WORK ITEM
Restate word for word the lines of the records below, starting at the line that contains "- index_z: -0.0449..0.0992" and ending at the line that contains "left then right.", with both of those lines included and nothing else.

:: DATA RECORDS

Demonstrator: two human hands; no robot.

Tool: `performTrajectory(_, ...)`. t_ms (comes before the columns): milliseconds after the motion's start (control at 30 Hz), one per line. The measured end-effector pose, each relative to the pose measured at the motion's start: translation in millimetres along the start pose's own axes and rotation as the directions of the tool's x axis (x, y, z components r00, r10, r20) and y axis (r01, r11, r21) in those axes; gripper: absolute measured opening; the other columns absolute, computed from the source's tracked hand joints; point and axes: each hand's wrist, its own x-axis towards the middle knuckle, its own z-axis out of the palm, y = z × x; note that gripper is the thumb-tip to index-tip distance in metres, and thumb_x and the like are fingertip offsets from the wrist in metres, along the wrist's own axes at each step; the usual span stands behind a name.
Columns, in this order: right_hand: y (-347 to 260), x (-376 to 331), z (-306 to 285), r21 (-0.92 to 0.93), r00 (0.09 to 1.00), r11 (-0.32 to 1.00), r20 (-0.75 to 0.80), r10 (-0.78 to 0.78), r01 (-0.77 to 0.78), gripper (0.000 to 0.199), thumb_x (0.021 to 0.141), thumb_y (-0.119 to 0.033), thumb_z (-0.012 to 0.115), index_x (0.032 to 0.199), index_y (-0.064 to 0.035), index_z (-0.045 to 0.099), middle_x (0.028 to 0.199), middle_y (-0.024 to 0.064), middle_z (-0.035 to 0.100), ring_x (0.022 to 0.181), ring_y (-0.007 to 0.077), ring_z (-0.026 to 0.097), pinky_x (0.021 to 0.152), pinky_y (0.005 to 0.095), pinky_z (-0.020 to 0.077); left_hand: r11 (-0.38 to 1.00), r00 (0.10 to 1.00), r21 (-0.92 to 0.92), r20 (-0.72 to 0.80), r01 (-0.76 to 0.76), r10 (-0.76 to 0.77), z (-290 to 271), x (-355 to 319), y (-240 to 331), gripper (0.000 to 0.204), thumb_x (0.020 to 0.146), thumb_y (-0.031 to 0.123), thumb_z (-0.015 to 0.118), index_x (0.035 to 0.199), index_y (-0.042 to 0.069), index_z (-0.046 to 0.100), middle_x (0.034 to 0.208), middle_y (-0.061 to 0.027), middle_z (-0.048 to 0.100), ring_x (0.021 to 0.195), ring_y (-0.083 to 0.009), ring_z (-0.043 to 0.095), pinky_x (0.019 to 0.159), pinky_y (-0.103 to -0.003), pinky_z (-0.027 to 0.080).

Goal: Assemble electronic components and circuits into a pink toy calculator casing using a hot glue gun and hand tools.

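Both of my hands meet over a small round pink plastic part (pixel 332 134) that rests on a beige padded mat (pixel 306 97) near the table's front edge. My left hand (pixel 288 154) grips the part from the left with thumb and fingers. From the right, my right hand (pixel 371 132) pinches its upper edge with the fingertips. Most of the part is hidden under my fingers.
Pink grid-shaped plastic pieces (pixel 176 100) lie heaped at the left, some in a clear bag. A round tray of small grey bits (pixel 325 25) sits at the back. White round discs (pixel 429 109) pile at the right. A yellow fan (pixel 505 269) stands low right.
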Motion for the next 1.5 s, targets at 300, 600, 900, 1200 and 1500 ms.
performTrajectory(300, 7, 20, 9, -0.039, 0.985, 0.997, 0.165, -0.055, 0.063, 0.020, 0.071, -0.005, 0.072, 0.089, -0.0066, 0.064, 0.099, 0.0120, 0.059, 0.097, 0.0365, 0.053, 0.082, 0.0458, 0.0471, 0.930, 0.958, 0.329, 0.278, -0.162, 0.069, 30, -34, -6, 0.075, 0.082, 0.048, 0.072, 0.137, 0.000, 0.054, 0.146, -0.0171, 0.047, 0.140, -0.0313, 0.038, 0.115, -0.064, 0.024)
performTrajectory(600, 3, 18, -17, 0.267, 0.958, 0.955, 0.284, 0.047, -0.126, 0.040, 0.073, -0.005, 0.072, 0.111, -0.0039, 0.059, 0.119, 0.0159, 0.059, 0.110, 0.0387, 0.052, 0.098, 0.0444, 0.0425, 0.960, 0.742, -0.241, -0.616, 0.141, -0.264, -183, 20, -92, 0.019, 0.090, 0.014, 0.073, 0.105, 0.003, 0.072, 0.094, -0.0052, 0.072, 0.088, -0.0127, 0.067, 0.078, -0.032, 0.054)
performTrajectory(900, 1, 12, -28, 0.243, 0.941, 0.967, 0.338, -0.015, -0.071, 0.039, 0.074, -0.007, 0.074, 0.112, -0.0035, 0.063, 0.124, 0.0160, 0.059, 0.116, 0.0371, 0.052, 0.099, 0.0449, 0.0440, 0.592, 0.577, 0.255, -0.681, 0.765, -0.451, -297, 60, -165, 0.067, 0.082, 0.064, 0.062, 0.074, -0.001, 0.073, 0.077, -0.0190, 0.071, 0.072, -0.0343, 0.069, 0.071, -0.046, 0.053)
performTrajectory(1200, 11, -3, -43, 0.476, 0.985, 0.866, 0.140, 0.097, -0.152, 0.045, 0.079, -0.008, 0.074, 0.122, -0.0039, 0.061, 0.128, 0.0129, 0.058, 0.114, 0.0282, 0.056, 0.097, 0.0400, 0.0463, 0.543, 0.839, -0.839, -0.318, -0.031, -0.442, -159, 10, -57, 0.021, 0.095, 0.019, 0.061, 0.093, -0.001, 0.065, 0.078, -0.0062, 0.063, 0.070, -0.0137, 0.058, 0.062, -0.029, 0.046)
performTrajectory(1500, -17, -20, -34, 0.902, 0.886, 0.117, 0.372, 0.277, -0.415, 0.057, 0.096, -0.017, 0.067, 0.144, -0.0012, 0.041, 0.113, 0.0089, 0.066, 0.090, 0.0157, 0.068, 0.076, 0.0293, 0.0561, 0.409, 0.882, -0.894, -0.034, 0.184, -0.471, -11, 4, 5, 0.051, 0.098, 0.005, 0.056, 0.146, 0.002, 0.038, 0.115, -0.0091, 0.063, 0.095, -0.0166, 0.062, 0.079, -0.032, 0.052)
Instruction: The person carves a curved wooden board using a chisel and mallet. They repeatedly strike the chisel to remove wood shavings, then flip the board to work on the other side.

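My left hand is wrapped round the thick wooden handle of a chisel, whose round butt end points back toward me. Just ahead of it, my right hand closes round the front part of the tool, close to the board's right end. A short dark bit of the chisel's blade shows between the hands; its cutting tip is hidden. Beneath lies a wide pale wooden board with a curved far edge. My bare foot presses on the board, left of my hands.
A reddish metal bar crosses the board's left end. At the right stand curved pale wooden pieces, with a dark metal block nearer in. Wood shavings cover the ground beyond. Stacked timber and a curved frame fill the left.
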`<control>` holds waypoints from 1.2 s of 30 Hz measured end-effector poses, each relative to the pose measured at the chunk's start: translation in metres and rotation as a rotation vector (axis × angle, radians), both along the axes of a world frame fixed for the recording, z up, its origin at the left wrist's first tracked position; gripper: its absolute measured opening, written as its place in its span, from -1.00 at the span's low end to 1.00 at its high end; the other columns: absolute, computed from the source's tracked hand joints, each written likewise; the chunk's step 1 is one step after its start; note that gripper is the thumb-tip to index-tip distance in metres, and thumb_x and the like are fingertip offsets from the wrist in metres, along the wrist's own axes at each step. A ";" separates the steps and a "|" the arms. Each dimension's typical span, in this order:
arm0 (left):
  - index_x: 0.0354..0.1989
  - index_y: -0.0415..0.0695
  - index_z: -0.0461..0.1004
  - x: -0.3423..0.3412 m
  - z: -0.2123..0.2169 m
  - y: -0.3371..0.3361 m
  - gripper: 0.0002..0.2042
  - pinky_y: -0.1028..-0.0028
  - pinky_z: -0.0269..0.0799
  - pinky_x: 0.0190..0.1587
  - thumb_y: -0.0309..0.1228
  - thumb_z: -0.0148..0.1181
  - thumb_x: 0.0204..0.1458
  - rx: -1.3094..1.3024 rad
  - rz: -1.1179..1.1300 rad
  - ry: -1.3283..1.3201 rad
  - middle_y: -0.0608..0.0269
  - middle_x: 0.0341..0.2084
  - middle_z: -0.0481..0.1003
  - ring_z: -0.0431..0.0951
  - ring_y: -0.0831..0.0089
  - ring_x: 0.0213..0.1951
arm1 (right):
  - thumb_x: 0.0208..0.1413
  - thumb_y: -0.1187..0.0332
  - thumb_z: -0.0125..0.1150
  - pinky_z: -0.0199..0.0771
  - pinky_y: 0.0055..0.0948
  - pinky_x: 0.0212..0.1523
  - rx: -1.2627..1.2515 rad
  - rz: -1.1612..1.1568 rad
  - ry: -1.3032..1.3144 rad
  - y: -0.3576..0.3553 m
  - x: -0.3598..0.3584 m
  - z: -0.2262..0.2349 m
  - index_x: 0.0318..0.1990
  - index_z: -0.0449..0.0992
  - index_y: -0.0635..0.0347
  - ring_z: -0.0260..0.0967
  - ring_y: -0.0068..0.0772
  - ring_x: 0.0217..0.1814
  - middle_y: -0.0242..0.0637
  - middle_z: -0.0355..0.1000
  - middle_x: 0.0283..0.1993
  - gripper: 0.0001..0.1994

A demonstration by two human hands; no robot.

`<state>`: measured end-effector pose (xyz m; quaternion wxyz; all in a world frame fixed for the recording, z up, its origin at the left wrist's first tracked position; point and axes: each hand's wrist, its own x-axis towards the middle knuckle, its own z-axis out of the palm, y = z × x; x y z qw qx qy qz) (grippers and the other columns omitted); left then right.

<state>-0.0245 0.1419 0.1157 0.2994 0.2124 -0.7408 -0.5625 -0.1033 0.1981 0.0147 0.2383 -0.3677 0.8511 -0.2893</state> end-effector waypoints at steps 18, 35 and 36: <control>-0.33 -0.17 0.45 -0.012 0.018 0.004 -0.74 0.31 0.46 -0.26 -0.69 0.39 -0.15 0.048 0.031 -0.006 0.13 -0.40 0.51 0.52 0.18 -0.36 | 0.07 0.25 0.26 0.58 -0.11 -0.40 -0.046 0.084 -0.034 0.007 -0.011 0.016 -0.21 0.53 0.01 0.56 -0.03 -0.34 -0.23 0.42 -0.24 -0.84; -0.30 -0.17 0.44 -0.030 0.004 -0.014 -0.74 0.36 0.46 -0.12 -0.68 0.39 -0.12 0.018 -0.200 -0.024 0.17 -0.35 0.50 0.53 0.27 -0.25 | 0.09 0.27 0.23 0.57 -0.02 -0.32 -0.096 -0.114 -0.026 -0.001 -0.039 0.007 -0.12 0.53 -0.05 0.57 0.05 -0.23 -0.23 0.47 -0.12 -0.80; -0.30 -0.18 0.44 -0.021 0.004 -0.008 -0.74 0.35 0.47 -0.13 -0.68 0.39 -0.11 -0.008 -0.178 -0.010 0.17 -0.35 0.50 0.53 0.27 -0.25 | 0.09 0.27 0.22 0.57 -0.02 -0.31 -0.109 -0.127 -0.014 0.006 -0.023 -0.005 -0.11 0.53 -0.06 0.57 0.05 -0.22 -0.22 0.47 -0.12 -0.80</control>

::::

OUTPUT
  - index_z: -0.0449..0.0992
  - index_y: -0.0635..0.0347
  - ring_z: -0.0260..0.0967
  - ring_y: -0.0068..0.0772
  - ring_x: 0.0217..0.1814
  - middle_y: -0.0242..0.0637
  - middle_z: -0.0355..0.1000
  - middle_x: 0.0283..0.1993
  - gripper: 0.0001..0.1994

A demonstration by two human hands; no robot.

`<state>`: measured end-effector pose (xyz m; quaternion wxyz; all in a world frame fixed for the recording, z up, its origin at the left wrist's first tracked position; point and axes: each hand's wrist, its own x-axis towards the middle knuckle, its own z-axis out of the palm, y = z × x; x y z qw qx qy qz) (grippers and the other columns omitted); left then right.

The work on this exercise is complete.